Exercise instructions :: Could you restate the data word for word?

Data records ::

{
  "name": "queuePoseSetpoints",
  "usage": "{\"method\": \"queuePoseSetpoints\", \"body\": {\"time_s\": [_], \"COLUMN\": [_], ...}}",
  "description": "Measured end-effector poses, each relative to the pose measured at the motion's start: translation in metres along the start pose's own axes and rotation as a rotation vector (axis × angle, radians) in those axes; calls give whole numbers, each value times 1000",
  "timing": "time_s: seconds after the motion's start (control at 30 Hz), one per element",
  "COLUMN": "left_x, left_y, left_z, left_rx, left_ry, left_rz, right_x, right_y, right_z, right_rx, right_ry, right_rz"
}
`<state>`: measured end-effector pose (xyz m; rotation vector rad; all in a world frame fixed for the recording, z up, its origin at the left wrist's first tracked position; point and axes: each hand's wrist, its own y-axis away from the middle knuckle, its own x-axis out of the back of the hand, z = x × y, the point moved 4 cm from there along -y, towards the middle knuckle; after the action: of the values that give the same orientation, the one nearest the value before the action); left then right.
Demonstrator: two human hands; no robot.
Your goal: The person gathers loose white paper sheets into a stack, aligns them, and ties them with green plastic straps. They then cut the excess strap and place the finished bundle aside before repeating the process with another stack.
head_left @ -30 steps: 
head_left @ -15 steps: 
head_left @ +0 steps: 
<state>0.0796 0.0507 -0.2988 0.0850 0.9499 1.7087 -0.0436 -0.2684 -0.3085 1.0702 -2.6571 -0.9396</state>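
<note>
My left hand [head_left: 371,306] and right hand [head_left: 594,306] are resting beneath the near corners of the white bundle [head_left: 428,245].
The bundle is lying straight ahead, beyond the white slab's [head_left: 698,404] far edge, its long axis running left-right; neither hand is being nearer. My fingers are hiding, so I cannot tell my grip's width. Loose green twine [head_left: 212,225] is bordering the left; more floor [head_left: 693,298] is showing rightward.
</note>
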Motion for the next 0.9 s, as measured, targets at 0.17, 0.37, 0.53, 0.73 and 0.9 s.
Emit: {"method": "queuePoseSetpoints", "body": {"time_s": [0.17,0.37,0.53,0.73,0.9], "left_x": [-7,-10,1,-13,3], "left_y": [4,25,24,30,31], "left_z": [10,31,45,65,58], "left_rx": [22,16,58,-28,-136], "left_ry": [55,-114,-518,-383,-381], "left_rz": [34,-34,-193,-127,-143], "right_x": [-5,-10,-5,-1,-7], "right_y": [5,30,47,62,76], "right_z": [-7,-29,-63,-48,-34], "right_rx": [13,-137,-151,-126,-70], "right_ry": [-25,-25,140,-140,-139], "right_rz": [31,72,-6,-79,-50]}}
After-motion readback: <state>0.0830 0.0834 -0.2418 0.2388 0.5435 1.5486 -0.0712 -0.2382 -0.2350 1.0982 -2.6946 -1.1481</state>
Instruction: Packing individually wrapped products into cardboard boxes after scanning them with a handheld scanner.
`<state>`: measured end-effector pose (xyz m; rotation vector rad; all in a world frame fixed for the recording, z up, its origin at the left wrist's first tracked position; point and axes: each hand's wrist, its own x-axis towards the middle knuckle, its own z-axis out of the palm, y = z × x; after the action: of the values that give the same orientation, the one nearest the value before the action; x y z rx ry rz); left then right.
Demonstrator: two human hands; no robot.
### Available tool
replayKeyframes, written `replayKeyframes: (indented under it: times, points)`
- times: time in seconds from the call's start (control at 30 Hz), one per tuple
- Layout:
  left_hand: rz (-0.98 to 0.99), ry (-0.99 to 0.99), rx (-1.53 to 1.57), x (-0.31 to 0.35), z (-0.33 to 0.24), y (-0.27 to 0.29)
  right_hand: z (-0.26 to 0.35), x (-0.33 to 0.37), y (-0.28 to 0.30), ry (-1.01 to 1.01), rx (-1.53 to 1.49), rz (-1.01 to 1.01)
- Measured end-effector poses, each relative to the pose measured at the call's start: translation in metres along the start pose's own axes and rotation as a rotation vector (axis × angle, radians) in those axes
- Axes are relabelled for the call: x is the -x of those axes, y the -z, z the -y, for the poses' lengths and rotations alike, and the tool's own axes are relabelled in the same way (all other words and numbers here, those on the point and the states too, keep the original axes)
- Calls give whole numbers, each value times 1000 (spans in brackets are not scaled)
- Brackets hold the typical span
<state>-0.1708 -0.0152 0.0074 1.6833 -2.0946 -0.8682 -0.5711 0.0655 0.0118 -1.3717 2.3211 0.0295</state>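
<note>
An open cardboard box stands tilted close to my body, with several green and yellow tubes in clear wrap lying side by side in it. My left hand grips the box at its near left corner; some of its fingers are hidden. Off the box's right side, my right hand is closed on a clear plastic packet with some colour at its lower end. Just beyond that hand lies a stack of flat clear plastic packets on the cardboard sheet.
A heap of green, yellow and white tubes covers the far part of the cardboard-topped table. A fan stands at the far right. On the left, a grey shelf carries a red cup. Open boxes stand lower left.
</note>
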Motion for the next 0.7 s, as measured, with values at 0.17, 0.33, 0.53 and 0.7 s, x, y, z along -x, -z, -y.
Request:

Task result ::
{
  "name": "queuePoseSetpoints",
  "usage": "{\"method\": \"queuePoseSetpoints\", \"body\": {\"time_s\": [_], \"COLUMN\": [_], ...}}",
  "description": "Measured end-effector poses, each relative to the pose measured at the motion's start: translation in metres along the start pose's own axes and rotation as a rotation vector (axis × angle, radians) in those axes; calls give whole numbers, each value times 1000",
  "timing": "time_s: seconds after the motion's start (control at 30 Hz), one per element",
  "COLUMN": "left_x, left_y, left_z, left_rx, left_ry, left_rz, right_x, right_y, right_z, right_rx, right_ry, right_rz"
}
`<state>`: measured end-effector pose (xyz m; rotation vector rad; all in a world frame fixed for the recording, z up, its origin at the left wrist's first tracked position; point and axes: each hand's wrist, its own y-axis away from the middle knuckle, its own x-axis out of the back of the hand, z = x × y, the point moved 4 cm from there along -y, towards the middle knuckle; after the action: of the values that give the same orientation, the one nearest the value before the action); left then right.
Demonstrator: two human hands; no robot.
Your goal: The person gathers loose white paper sheets into a stack, aligns them, and ties them with green plastic straps. They then cut the excess strap and place the finished bundle aside before repeating the process with another stack.
head_left @ -30 steps: 
head_left @ -15 steps: 
head_left @ +0 steps: 
<state>0.0796 0.0507 -0.2988 0.0850 0.9499 1.7087 -0.0436 -0.2684 -0.3085 1.0702 -2.6571 -0.9396</state>
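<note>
My left hand [head_left: 371,306] and right hand [head_left: 594,306] are resting beneath the near corners of the white bundle [head_left: 428,245].
The bundle is lying straight ahead, beyond the white slab's [head_left: 698,404] far edge, its long axis running left-right; neither hand is being nearer. My fingers are hiding, so I cannot tell my grip's width. Loose green twine [head_left: 212,225] is bordering the left; more floor [head_left: 693,298] is showing rightward.
</note>
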Motion for the next 0.9 s, as measured, targets at 0.17, 0.37, 0.53, 0.73 and 0.9 s.
Emit: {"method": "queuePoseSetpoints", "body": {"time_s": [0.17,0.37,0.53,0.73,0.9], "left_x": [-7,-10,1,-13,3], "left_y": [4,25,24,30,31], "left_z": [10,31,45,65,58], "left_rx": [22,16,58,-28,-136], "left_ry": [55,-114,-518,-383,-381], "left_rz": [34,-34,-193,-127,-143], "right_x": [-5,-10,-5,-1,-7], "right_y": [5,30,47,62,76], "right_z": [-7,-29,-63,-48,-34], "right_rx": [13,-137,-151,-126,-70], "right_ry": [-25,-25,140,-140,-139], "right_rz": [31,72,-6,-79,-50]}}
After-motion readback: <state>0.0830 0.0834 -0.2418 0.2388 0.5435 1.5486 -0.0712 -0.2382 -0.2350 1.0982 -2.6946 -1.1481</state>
Instruction: Packing individually wrapped products into cardboard boxes after scanning them with a handheld scanner.
`<state>`: measured end-effector pose (xyz m; rotation vector rad; all in a world frame fixed for the recording, z up, its origin at the left wrist's first tracked position; point and axes: each hand's wrist, its own x-axis towards the middle knuckle, its own z-axis out of the palm, y = z × x; after the action: of the values that give the same orientation, the one nearest the value before the action; x y z rx ry rz); left then right.
Demonstrator: two human hands; no robot.
### Available tool
replayKeyframes, written `replayKeyframes: (indented under it: times, points)`
- times: time in seconds from the call's start (control at 30 Hz), one per tuple
- Layout:
  left_hand: rz (-0.98 to 0.99), ry (-0.99 to 0.99), rx (-1.53 to 1.57), x (-0.31 to 0.35), z (-0.33 to 0.24), y (-0.27 to 0.29)
  right_hand: z (-0.26 to 0.35), x (-0.33 to 0.37), y (-0.28 to 0.30), ry (-1.01 to 1.01), rx (-1.53 to 1.49), rz (-1.01 to 1.01)
- Measured end-effector poses, each relative to the pose measured at the call's start: translation in metres along the start pose's own axes and rotation as a rotation vector (axis × angle, radians) in those axes
- Axes are relabelled for the call: x is the -x of those axes, y the -z, z the -y, for the poses' lengths and rotations alike, and the tool's own axes are relabelled in the same way (all other words and numbers here, those on the point and the states too, keep the original axes)
- Calls give whole numbers, each value times 1000 (spans in brackets are not scaled)
- Brackets hold the typical span
<state>-0.1708 -0.0152 0.0074 1.6833 -2.0946 -0.8682 -0.5711 0.0655 0.0118 -1.3717 2.3211 0.0295</state>
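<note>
An open cardboard box stands tilted close to my body, with several green and yellow tubes in clear wrap lying side by side in it. My left hand grips the box at its near left corner; some of its fingers are hidden. Off the box's right side, my right hand is closed on a clear plastic packet with some colour at its lower end. Just beyond that hand lies a stack of flat clear plastic packets on the cardboard sheet.
A heap of green, yellow and white tubes covers the far part of the cardboard-topped table. A fan stands at the far right. On the left, a grey shelf carries a red cup. Open boxes stand lower left.
</note>
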Motion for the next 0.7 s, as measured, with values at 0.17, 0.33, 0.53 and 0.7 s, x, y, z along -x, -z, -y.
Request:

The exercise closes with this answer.